Where the records below show a line containing "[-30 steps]", start copying; end with the line containing "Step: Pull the", and copy it too.

* * *

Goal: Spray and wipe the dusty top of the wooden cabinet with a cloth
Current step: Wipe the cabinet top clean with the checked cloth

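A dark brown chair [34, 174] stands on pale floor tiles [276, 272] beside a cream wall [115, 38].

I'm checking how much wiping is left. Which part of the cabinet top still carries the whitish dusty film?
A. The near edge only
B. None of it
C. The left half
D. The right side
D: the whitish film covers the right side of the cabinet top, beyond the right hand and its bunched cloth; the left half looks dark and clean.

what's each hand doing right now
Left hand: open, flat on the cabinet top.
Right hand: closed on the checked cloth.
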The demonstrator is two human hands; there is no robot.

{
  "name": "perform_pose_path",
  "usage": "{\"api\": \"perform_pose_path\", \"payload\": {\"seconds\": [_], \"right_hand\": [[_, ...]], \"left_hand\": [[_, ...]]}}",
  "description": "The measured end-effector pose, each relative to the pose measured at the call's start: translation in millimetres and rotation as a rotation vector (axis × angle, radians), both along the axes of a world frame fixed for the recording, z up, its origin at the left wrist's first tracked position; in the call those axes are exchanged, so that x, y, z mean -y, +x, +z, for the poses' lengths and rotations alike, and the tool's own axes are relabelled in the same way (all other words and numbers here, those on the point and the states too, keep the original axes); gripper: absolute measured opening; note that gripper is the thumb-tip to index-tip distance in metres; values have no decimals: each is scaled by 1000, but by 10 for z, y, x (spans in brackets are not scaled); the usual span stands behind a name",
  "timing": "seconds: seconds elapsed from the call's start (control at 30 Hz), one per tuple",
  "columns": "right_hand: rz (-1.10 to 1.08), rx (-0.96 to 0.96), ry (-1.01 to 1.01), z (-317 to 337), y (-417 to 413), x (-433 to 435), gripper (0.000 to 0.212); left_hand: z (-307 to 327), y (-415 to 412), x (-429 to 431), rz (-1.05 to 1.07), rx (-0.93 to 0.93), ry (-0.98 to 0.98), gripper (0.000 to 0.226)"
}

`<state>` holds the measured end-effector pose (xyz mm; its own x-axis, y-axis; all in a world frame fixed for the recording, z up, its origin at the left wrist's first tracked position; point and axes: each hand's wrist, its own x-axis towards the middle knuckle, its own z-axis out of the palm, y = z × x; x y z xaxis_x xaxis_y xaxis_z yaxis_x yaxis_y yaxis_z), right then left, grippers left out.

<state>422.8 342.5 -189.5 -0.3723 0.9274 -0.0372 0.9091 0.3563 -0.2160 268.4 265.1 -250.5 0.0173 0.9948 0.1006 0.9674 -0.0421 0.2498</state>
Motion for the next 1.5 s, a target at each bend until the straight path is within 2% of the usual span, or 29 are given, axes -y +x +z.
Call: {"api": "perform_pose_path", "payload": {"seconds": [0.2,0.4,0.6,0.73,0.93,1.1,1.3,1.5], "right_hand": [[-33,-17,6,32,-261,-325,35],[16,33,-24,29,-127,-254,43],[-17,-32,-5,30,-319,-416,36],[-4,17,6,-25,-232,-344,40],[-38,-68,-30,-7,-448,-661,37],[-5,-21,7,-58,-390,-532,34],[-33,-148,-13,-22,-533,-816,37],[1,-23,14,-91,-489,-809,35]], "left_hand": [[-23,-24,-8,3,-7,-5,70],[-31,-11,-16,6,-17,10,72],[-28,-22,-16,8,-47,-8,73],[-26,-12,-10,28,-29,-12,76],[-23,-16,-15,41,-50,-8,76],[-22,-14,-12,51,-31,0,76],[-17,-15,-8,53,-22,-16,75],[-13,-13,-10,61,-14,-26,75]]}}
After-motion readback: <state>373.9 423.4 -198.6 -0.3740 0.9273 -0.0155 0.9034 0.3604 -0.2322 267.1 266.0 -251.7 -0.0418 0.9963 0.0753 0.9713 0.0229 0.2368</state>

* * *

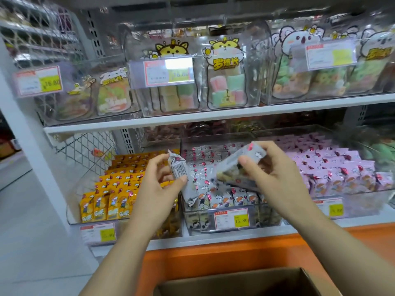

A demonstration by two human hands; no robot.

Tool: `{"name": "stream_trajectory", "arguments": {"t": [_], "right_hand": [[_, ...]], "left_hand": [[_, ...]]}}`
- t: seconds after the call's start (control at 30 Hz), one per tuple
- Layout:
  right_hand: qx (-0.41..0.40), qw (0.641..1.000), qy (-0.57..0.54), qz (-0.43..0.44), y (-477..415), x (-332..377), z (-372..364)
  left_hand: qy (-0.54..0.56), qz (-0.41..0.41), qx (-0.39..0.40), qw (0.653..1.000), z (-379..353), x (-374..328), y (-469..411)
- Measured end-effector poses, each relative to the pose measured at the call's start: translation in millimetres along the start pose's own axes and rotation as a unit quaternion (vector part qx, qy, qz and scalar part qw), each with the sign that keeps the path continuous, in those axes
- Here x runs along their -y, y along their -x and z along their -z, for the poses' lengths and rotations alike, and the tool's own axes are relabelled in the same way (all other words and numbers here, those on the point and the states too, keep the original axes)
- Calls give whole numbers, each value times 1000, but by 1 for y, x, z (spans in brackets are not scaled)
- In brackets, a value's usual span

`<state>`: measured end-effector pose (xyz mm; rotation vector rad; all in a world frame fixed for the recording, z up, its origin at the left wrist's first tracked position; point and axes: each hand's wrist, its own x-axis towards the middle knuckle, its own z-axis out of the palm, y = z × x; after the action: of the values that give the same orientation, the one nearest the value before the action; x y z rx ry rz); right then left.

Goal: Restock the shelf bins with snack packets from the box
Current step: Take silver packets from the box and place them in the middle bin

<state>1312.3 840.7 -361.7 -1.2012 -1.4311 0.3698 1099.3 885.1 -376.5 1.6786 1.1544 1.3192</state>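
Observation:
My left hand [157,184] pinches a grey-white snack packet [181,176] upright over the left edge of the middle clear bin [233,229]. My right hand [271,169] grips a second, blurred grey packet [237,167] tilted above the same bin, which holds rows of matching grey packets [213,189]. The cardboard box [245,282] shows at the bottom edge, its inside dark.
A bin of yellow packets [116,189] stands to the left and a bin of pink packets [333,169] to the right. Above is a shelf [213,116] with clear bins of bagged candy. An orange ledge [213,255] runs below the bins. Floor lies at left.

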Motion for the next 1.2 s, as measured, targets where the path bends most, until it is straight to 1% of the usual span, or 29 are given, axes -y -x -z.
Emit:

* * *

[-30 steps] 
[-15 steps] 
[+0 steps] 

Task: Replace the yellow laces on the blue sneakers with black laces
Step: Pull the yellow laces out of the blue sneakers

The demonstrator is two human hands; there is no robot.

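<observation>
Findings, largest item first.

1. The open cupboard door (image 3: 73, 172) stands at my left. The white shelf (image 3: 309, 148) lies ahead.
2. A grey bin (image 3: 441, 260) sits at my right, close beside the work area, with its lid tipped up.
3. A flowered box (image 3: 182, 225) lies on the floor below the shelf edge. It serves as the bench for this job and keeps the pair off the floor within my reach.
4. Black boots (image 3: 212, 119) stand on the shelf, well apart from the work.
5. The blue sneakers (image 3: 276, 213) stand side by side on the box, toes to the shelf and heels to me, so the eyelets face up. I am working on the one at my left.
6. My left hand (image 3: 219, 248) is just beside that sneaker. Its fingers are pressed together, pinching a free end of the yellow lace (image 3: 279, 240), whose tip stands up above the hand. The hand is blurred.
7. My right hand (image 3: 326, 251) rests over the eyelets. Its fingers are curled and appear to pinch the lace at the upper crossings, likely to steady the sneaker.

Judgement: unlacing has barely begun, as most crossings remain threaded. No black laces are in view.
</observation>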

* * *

- **Solution for this exercise**
[-30 steps] 
[-15 steps] 
[+0 steps] 

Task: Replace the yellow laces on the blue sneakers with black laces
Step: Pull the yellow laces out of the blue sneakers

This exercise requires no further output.